ASSIGNED TASK:
Retype only the lines at the head of the records, first through the one with "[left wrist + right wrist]", exactly as written.

STORED DATA:

+===+

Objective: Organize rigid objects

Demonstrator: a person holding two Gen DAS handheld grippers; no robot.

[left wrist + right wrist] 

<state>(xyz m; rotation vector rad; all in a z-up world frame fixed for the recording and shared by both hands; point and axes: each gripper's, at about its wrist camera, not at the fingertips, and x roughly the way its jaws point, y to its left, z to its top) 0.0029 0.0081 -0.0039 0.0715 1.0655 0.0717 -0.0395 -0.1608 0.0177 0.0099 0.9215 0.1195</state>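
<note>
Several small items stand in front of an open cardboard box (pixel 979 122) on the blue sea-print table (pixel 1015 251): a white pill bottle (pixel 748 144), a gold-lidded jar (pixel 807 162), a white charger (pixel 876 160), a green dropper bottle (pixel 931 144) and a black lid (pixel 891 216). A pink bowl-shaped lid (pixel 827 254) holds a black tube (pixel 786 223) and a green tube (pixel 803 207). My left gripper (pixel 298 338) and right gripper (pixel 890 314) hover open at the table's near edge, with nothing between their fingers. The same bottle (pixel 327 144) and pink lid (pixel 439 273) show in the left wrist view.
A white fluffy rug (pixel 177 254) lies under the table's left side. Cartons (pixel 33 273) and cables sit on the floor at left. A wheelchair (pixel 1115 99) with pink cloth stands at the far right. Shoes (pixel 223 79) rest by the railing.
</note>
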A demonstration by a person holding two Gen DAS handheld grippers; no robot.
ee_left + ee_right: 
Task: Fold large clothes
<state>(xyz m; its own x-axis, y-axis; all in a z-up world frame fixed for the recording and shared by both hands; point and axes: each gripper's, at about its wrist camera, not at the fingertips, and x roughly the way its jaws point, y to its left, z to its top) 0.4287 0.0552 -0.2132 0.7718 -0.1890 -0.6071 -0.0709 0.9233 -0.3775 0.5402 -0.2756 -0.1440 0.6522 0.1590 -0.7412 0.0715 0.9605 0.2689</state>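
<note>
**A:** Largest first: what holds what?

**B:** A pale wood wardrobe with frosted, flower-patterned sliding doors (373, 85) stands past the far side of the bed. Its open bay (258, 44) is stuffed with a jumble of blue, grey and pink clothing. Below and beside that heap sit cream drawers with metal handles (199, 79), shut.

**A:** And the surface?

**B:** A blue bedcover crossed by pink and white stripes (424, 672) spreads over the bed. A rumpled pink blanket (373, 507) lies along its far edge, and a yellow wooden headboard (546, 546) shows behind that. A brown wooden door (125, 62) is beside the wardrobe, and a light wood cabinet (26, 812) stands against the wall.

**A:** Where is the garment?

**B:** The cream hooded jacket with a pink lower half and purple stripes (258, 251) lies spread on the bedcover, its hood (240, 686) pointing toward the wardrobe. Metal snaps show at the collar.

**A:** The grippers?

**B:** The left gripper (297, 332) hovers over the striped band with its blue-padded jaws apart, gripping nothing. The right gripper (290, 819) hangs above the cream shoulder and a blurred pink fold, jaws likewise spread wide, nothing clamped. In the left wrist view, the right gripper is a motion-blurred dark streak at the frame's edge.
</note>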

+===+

EXPECTED OUTPUT:
Objective: Organize rigid objects

Demonstrator: a person holding two Gen DAS handheld grippers; no robot.

[left wrist + right wrist] 

That covers the exercise completely.